As shown in FIG. 1, the endoscope system 10 includes a capsule endoscope 100 which is inserted (swallowed) inside the subject 1, the diagnosis jacket 200, and a personal computer (PC) 300. The capsule endoscope 100 captures images inside the subject 1 and outputs image data by radio. The diagnosis jacket 200 is provided with a plurality of antennas and circuits, and receives the image data output by the capsule endoscope 100. The diagnosis jacket 200 transmits the obtained signal and data related to the body functions to the PC 300. The PC 300 is provided with a display, which displays the data (e.g., image data) received from the diagnosis jacket 200. In this specification, a term body function information includes information related to the body function of the subject 1 such as the body temperature, blood pressure, and the like, while a term body information includes at least one of image information captured by the capsule endoscope 100 and the body function information. Acquisition of the body function information will be described in detail later.

FIG. 2 is a block diagram of the capsule endoscope 100 employed in the endoscope system 10 according to the embodiment. The capsule endoscope 100 has a shape of very small capsule, which can enter thin, long and meandering portions (e.g., a bowel) easily and capture images thereof. The capsule endoscope 100 is provided with a power unit 102 supplying power to each component of the capsule endoscope 100, a control unit 104 that controls entire operation of the capsule endoscope 100, a memory 106 that stores various pieces of data, a pair of illuminating units 108 used for illuminating walls of body cavity, an objective optical system 110 that converges received light to form an image on a solid-state imaging device 112 that captures images of the body cavity, a transmitting unit 114 for transmitting a radio wave carrying image data, a receiving unit 115 for receiving a radio wave transmitted from external devices, and antenna unit 116 from which the radio wave propagates.

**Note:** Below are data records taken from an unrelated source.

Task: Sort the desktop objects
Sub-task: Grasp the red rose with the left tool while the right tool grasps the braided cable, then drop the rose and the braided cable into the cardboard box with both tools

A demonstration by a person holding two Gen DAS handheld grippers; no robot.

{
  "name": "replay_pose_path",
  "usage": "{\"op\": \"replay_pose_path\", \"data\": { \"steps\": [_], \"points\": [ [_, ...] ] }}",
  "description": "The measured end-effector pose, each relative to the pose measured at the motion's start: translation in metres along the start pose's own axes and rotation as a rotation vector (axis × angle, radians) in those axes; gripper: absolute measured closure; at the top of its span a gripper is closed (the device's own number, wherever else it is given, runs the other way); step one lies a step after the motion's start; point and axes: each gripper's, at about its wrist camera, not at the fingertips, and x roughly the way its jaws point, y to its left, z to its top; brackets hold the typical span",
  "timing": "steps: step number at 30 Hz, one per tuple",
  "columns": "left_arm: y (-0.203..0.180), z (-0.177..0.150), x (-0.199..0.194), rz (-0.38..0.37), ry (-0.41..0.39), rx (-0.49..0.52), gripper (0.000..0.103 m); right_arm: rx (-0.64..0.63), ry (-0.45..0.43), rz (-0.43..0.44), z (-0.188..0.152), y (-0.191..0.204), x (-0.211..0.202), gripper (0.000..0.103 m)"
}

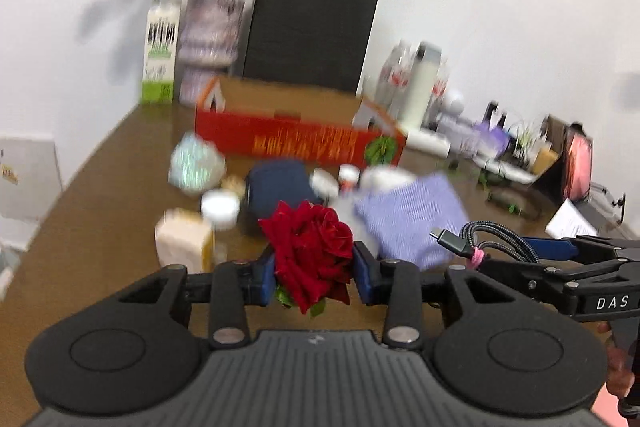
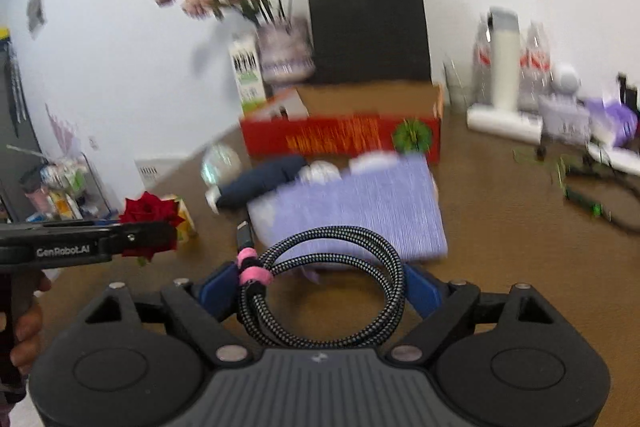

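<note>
Left wrist view: our left gripper (image 1: pixel 313 273) grasps a red rose (image 1: pixel 308 251).
Our right gripper (image 2: pixel 322 285) clamps a coiled braided cable (image 2: pixel 360 243) above the worktop (image 2: pixel 520 247).

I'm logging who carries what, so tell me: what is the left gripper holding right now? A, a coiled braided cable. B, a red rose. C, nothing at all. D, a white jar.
B: in the left wrist view the left gripper has its blue pads closed on the red rose, while the coiled braided cable sits in the right gripper.
</note>
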Motion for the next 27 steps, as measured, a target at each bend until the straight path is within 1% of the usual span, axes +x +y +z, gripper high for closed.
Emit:
{"op": "replay_pose_path", "data": {
  "steps": [3, 5, 8, 12, 14, 16, 18, 19, 21, 23, 24, 26, 27],
  "points": [
    [0.003, 0.032, 0.008, -0.001, -0.047, 0.001, 0.065, -0.014, -0.066, -0.010, 0.031, -0.002, 0.007, 0.015],
    [0.006, 0.054, 0.022, 0.005, -0.077, -0.002, 0.065, -0.006, -0.104, -0.020, 0.054, -0.008, 0.022, 0.015],
    [0.012, 0.088, 0.054, 0.023, -0.106, -0.033, 0.065, 0.027, -0.136, -0.049, 0.086, -0.025, 0.055, 0.015],
    [0.020, 0.125, 0.109, 0.043, -0.116, -0.094, 0.065, 0.072, -0.164, -0.080, 0.128, -0.048, 0.111, 0.015],
    [0.026, 0.141, 0.141, 0.058, -0.101, -0.129, 0.065, 0.071, -0.152, -0.079, 0.144, -0.057, 0.139, 0.015],
    [0.033, 0.155, 0.174, 0.070, -0.082, -0.172, 0.064, 0.044, -0.110, -0.077, 0.162, -0.066, 0.176, 0.015],
    [0.040, 0.166, 0.207, 0.111, -0.085, -0.235, 0.064, 0.043, -0.076, -0.105, 0.173, -0.073, 0.208, 0.015],
    [0.043, 0.167, 0.224, 0.125, -0.070, -0.255, 0.064, 0.042, -0.063, -0.113, 0.177, -0.076, 0.224, 0.015],
    [0.048, 0.168, 0.260, 0.147, -0.011, -0.267, 0.064, 0.056, -0.028, -0.123, 0.182, -0.084, 0.252, 0.015],
    [0.053, 0.158, 0.288, 0.183, 0.061, -0.251, 0.064, 0.060, 0.014, -0.117, 0.179, -0.090, 0.274, 0.015],
    [0.054, 0.154, 0.297, 0.194, 0.103, -0.242, 0.065, 0.054, 0.044, -0.110, 0.177, -0.091, 0.284, 0.015],
    [0.053, 0.152, 0.297, 0.207, 0.089, -0.209, 0.065, 0.065, 0.087, -0.115, 0.170, -0.097, 0.299, 0.015],
    [0.054, 0.153, 0.295, 0.199, 0.083, -0.215, 0.064, 0.076, 0.101, -0.120, 0.168, -0.098, 0.303, 0.015]
  ]
}}
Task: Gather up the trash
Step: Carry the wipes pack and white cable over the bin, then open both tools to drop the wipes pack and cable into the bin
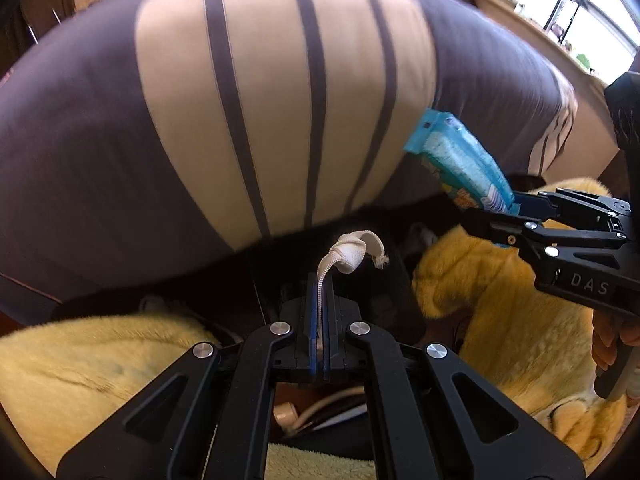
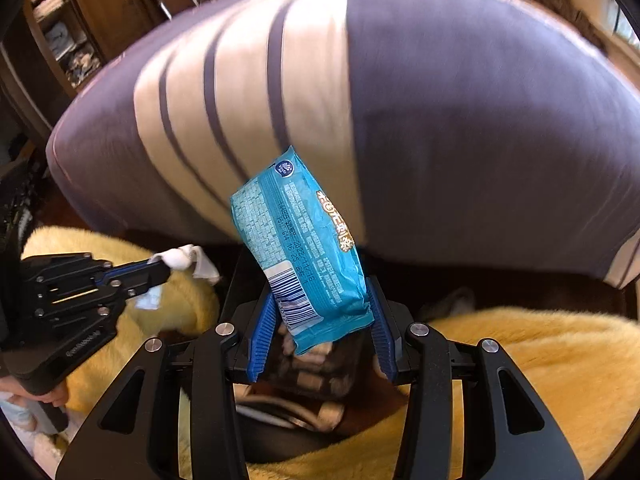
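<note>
**Trash in both fingers, over the bed**

Blue wrapper (image 2: 304, 252) sits between my right gripper's (image 2: 320, 320) half-spread fingers, in front of the striped bed (image 2: 460, 120). Left gripper (image 1: 320, 300) is pinching a white scrap (image 1: 352, 256) flat. I'd squeeze right firmer before travelling. Count: one wrapper, one scrap, two grippers.

- Left gripper (image 1: 319, 300): black linkage arms, silver round screws, blue-lined jaws.
- Right gripper (image 2: 320, 320): black frame, ribbed blue jaws, white "DAS" lettering on its body.
</note>
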Motion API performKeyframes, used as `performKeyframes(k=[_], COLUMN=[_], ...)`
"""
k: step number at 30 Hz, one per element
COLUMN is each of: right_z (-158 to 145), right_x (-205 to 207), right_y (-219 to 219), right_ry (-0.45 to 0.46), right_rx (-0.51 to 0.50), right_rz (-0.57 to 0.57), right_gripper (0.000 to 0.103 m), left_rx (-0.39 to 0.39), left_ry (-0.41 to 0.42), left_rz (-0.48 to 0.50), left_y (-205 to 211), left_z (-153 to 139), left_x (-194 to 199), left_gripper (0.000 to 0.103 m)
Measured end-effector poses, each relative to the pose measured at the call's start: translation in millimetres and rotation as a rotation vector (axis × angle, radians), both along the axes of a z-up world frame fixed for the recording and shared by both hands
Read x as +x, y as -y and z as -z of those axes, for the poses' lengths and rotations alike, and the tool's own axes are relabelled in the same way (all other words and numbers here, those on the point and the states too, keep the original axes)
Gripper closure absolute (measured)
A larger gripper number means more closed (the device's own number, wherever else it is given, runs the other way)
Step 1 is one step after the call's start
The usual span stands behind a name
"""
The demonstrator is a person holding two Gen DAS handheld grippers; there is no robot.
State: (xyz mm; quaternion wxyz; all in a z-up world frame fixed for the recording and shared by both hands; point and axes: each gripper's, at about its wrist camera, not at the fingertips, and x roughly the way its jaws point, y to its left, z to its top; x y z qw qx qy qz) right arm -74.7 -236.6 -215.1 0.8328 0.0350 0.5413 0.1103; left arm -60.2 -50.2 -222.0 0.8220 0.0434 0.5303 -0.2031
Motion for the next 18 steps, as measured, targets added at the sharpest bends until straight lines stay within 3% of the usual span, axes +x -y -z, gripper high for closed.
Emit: performKeyframes(k=[9, 18], right_z=[70, 80], right_x=[18, 32], right_y=[-7, -4], right_ry=[-0.2, -0.231], right_rx=[-0.028, -0.012], right_rz=[0.016, 0.05], right_gripper=[0.059, 0.056], left_rx=[0.025, 0.039], left_ry=[-0.192, -0.25], left_rz=[-0.005, 0.02], left_y=[1, 13], left_z=[62, 86], left_x=[23, 25], left_gripper=[0.103, 0.101])
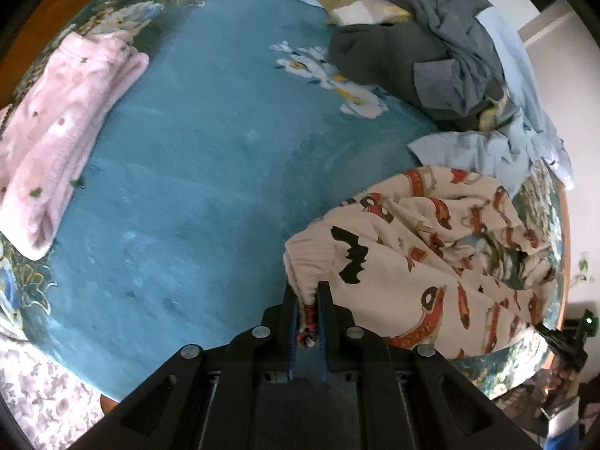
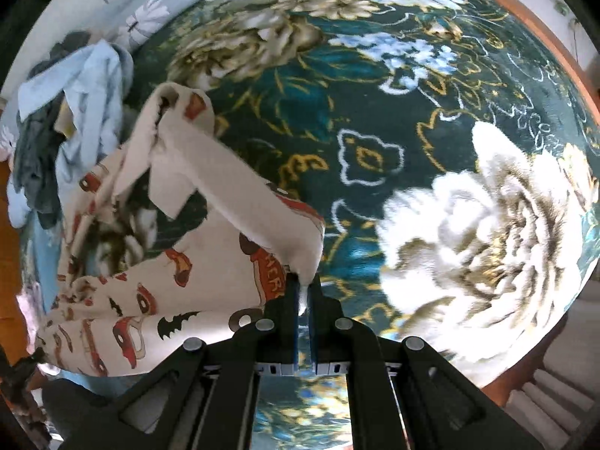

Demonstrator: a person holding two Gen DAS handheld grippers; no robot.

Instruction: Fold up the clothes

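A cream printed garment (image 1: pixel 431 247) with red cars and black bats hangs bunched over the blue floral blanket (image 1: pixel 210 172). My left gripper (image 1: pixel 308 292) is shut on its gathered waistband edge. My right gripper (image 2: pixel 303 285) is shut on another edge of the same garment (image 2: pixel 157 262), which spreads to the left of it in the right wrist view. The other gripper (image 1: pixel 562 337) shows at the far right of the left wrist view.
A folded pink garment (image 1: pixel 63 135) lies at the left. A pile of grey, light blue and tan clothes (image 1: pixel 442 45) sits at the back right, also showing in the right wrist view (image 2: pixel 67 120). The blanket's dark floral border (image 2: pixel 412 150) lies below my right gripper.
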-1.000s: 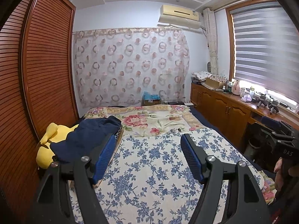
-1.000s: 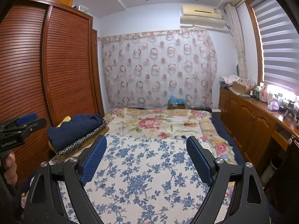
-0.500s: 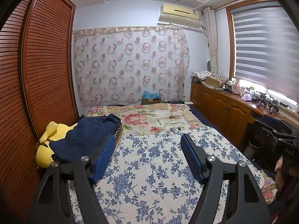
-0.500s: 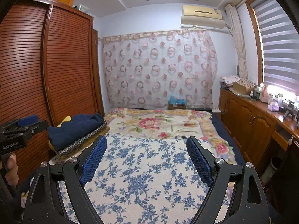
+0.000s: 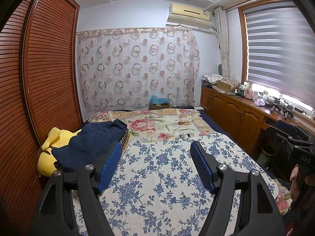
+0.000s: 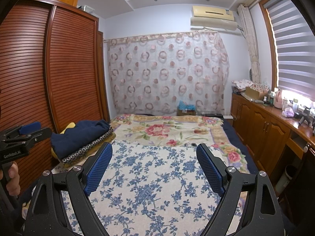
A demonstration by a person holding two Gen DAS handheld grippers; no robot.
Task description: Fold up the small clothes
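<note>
"DAS" stands on the right gripper (image 5: 302, 158) body; "GenRobot.AI", as far as it reads, on the left gripper (image 6: 13, 154) body.

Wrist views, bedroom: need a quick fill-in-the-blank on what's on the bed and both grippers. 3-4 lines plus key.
1. The navy garment lies partly over a ____ plush toy.
2. The left gripper and right gripper both hold ____.
3. The cloth under both grippers has a ____ floral print.
4. The garment lies toward the bed's ____ side in both views.

Missing words: yellow; nothing; blue; left
</note>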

When powered on and put into a body cavity of the subject 1, the capsule endoscope 100 illuminates inside the body cavity with the pair of illuminating units 108. The light reflected by walls of the body cavity is incident on the objective optical system 110. The objective optical system 110 and the solid sate imaging device 112 are arranged such that the objective optical system 110 forms an image on the light receiving surface of the solid state imaging device 112. The solid state image receiving device 112 applies a photoelectric conversion to the received optical image to generate an image signal corresponding to the optical image. The control unit 104 controls the transmitting unit 114 to superimpose the thus generated image signal onto a predetermined frequency signal by modulation, and transmit the modulated signal to outside through the antenna unit 116. According to the embodiment, the signal output from the antenna unit 116 is received by the diagnosis jacket 200.

It should be noted that the receiving unit 115 receives the radio wave from an external device, and based on signals represented by the received radio wave, the control unit 104 controls the illuminating units 108 (e.g., ON/OFF control) and other operations of the capsule endoscope 100.

Next, the structure and operation of the diagnosis jacket 200 will be described in detail.

The diagnosis jacket 200 is a wearable jacket which is formed to cover a part of the upper body of the subject 1. It should be noted that the diagnosis jacket 200 may be formed in various shapes and designs. For example, in FIG. 1, a vest type jacket 200 is shown, which is only exemplary design, and a so-called jacket having sleeves can also be used. Since the diagnosis jacket 200 is used for receiving the radio wave transmitted from the capsule endoscope 100 and further used for measuring body functions, it is important that the jacket 200 fits the outer shape of the subject 1.

The diagnosis jacket 200 is provided with a plurality of communication modules 230 distributed therein, which constitute a circuitry for obtaining the image signal transmitted by the capsule endoscope 100, a circuitry for transmitting electromagnetic waves for supplying electrical power and for transmitting control signals, and a circuitry for obtaining body functions of the subject 1. The diagnosis jacket 200 also has a control unit 220 which is located at a waist portion of the subject 1 when wore, and controls the entire operation of the circuitries provided to the diagnosis jacket 200.

FIG. 3 is a partial cross-sectional side view of the diagnosis jacket 200. The diagnosis jacket 200 employs a 2D-DST (two-dimensional diffusive signal transmission) technology, which is laid open in a web site <http://www.utri.co.jp/venture/venture2.html>, in Japanese Patent Provisional Publication No. P2003-18882A. According to the 2D-DST technology, a 2D-DST substrate is configures such that a plurality of chips are distributed between two signal layers so that adjacent chips are locally and electrically connected with each other. Then, data is relayed across the plurality of chips from an origin to a destination by packets. According to the embodiment, the diagnosis jacket 200, which is the 2D-DST substrate in this case, is provided with two conductive sheets 212 and 214, and insulating sheets 216 and 218 for insulating the two conductive sheets 212 and 214 from outside. Between the conductive sheets 212 and 214, a plurality of communication modules 230 are distributed as schematically shown in FIG. 1.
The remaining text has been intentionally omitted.